Required action: Go through the records and filter out every line lacking the word "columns"; copy the lines that remain.

Records from a data source
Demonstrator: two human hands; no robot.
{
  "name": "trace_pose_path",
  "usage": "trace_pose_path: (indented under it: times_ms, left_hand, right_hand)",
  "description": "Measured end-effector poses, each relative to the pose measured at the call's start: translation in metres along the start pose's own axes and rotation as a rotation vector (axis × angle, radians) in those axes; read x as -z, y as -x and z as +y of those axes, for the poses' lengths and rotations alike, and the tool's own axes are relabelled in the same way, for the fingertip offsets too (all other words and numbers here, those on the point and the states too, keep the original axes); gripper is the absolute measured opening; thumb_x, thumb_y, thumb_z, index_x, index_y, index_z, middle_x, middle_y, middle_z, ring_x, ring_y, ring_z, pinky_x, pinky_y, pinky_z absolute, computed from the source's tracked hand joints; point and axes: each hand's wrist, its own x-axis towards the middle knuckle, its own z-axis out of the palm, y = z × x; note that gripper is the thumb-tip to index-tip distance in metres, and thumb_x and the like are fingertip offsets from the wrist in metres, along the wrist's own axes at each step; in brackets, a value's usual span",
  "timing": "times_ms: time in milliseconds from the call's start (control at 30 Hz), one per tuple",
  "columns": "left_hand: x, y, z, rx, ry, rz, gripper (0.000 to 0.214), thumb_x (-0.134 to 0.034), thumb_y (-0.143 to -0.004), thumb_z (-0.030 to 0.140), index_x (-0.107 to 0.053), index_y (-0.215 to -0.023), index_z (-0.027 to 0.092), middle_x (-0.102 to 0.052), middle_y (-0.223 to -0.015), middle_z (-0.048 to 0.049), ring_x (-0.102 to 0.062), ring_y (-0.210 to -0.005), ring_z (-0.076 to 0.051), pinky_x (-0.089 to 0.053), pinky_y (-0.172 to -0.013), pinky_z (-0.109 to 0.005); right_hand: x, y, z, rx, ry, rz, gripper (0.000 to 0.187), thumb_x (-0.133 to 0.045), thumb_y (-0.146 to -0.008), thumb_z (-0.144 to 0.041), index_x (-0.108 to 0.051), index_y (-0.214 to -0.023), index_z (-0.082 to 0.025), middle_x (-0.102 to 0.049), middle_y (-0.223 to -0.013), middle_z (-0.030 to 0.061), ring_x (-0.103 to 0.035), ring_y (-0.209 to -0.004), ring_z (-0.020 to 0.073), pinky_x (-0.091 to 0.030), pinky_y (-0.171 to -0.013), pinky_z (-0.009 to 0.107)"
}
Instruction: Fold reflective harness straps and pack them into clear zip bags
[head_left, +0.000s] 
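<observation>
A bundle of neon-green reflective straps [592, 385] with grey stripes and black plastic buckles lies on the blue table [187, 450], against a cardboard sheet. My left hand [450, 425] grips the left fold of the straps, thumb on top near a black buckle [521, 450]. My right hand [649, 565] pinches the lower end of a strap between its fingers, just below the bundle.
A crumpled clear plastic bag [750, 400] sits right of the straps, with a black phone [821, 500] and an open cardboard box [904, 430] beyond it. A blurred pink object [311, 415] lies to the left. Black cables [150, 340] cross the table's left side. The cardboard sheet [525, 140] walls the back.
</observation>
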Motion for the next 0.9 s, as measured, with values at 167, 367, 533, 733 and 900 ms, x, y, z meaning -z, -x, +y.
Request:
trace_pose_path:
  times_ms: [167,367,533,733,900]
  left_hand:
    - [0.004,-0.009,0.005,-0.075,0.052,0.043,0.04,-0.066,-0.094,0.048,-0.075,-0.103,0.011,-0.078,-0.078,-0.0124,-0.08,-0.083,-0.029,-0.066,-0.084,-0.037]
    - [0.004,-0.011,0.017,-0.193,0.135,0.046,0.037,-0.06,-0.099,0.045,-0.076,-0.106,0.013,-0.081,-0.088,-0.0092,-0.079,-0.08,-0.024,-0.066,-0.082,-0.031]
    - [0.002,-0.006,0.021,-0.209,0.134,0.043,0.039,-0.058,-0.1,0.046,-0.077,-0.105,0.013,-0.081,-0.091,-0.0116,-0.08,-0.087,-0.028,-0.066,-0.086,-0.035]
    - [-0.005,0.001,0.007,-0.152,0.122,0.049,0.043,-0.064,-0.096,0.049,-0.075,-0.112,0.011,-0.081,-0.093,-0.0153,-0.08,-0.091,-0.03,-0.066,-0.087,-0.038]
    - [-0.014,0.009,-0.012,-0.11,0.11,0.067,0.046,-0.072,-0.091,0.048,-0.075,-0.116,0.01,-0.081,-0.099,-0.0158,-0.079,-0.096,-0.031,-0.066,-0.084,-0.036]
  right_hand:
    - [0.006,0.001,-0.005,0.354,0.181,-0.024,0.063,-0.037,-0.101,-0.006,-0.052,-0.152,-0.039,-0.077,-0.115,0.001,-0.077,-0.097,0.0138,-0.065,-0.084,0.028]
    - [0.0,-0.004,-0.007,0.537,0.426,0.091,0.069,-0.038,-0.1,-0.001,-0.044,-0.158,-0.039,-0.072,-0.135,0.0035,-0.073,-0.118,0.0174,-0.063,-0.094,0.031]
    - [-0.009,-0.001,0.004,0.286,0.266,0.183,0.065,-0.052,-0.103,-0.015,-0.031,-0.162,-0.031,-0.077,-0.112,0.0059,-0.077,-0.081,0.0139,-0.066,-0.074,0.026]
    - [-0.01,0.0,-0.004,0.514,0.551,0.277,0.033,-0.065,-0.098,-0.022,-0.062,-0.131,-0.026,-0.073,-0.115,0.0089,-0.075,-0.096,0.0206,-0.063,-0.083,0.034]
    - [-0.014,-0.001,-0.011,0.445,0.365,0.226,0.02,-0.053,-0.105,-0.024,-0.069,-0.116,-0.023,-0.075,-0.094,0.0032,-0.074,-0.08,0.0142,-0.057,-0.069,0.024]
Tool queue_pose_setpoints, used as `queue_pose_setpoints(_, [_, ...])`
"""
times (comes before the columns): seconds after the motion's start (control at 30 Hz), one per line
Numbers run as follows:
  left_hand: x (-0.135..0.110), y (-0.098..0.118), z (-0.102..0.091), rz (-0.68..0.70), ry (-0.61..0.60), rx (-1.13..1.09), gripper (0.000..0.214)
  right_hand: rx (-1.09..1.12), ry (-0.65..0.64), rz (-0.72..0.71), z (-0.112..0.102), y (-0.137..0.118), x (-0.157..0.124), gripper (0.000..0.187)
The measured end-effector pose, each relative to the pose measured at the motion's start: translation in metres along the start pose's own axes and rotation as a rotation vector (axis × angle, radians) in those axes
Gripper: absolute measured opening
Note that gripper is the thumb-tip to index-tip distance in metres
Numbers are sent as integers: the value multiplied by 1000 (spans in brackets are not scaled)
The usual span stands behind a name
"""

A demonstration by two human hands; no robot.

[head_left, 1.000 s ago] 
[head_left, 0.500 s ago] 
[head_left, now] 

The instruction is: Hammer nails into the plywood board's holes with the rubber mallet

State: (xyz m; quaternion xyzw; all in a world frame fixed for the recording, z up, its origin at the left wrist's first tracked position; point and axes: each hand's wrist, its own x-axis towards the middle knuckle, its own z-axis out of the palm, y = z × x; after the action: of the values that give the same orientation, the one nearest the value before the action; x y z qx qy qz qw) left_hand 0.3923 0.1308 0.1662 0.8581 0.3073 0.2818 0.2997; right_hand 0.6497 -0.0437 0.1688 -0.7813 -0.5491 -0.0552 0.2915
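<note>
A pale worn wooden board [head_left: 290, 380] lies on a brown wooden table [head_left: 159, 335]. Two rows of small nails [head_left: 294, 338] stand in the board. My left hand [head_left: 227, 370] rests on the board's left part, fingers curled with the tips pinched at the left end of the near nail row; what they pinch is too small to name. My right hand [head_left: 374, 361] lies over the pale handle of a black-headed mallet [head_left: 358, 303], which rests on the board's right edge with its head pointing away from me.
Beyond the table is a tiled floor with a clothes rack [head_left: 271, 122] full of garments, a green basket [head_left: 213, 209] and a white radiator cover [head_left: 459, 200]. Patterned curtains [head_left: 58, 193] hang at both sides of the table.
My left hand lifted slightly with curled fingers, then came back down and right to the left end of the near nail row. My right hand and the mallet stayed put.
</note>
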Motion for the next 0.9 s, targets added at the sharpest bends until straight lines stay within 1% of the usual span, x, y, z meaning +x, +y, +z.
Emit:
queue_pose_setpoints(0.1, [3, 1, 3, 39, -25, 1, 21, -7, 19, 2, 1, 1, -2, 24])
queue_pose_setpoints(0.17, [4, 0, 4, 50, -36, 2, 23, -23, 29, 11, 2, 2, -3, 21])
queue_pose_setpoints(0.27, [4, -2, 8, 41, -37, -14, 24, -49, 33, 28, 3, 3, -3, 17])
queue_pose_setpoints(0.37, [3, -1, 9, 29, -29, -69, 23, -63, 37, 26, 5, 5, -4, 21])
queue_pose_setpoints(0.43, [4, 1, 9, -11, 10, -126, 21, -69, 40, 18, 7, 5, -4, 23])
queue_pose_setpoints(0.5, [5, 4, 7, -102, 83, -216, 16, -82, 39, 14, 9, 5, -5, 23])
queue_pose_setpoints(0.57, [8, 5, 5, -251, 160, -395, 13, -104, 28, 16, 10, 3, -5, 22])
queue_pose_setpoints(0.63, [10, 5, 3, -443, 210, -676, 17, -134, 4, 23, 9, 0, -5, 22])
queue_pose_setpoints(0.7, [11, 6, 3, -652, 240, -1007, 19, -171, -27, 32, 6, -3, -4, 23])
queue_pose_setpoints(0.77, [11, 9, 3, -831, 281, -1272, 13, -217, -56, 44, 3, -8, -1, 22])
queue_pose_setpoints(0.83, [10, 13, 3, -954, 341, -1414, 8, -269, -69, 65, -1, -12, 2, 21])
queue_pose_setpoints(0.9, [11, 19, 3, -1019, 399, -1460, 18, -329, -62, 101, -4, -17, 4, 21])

Output of the task:
  "columns": "left_hand: x, y, z, rx, ry, rz, gripper (0.000 to 0.214), thumb_x (-0.134 to 0.034), thumb_y (-0.143 to -0.004), thumb_z (-0.030 to 0.140), index_x (-0.107 to 0.053), index_y (-0.215 to -0.023), index_z (-0.027 to 0.092), middle_x (-0.102 to 0.052), middle_y (-0.223 to -0.015), middle_z (-0.048 to 0.049), ring_x (-0.102 to 0.062), ring_y (-0.210 to -0.005), ring_z (-0.076 to 0.051), pinky_x (-0.089 to 0.053), pinky_y (-0.172 to -0.013), pinky_z (-0.109 to 0.005); right_hand: x, y, z, rx, ry, rz, gripper (0.000 to 0.187), thumb_x (-0.133 to 0.045), thumb_y (-0.146 to -0.008), thumb_z (-0.144 to 0.041), index_x (-0.108 to 0.051), index_y (-0.214 to -0.023), index_z (-0.082 to 0.025), middle_x (-0.102 to 0.049), middle_y (-0.223 to -0.013), middle_z (-0.030 to 0.061), ring_x (-0.103 to 0.035), ring_y (-0.209 to -0.004), ring_z (-0.020 to 0.073), pinky_x (-0.091 to 0.030), pinky_y (-0.171 to -0.013), pinky_z (-0.009 to 0.107)"
times (comes before the columns): seconds after the motion's start (control at 30 Hz), one per line

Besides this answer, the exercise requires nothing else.